The essence of any "safe harbour" provision is a trade-off - if the entity complies with a certain set of standards then immunity is granted for acts done in good faith. An ISP or other electronic messaging service provider who spam-filtered a customer's email without their consent and thereby caused foreseeable loss should not receive immunity.
- The provision providing protection from civil proceedings must be changed so that, in relation to proceedings by a service provider's customers, the protection applies only to anti-spam filtering services provided with the prior consent of the customer, that is, when a customer has voluntarily opted in to having their electronic messages spam-filtered by the service provider.
EFA observes that the ACA will be empowered to issue an infringement notice to a person alleging a breach of the Spam Act 2003, and requiring the person to pay a pecuniary penalty or else the matter will be taken to Court. It appears the ACA will not be required to give the person any evidence of the alleged breach, merely "brief details" consisting of the date of the alleged contravention and the civil penalty provision that was allegedly contravened (Sch.3(4)).
EFA considers the pecuniary penalties payable by means of an ACA infringement notice are inappropriately high for a case such as the sending of one single unsolicited message by a non-prior offender. For example, the ACA could issue an infringement notice to a person who has never committed a prior breach, alleging the person sent one single commercial electronic message, and requiring them to pay $440 or else the matter will be taken to Court.

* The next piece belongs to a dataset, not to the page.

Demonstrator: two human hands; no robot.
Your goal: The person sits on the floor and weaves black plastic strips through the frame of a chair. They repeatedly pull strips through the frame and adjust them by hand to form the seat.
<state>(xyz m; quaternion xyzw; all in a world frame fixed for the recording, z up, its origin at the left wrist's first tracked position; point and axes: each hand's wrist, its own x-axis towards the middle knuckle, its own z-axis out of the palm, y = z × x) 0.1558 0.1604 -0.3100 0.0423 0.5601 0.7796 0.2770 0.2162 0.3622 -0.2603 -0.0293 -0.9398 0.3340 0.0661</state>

While it may be unlikely that the ACA would issue an infringement notice to such a person, or take them to Court, as discussed earlier herein EFA has significant concerns about the application of the law to a single message that has a commercial aspect and about potential definitional issues concerning what is or is not a commercial aspect.
- The provisions should be amended so that the ACA is not permitted to do more than give a formal warning to a first time offender who is alleged to have sent a single message in contravention of s.16.
The proposed legislation is not suitable for enactment in its current form.
The search and seizure powers must be subject to issue of a judicial warrant and must not be applicable to property and possessions belonging to recipients of spam who are not suspected on reasonable grounds of breach of the Act. The provisions enabling a suspect or other person to be imprisoned for forgetting a password or other information must be deleted. Such provisions are completely absurd in legislation that does not involve imprisonment even if a person is found guilty.
The purpose of the proposed law is supposed to be prohibiting spam, not ordinary messages. However, it would legitimise and authorise the sending of "designated" spam (unsolicited bulk commercial messages), and would prohibit the sending of some ordinary messages that are not generally regarded as spam.
The legislation should be applicable to the sending of all unsolicited commercial electronic messages in bulk. It should not treat a single message sent to a specific individual as spam merely because the message has some form of commercial aspect.
The possible benefit of the currently proposed law in minimising receipt of spam is outweighed by its potential to result in unnecessary invasions of the privacy of innocent individual's homes and possessions and/or their imprisonment, prohibit ordinary electronic messages and its authorisation of "designated" spam.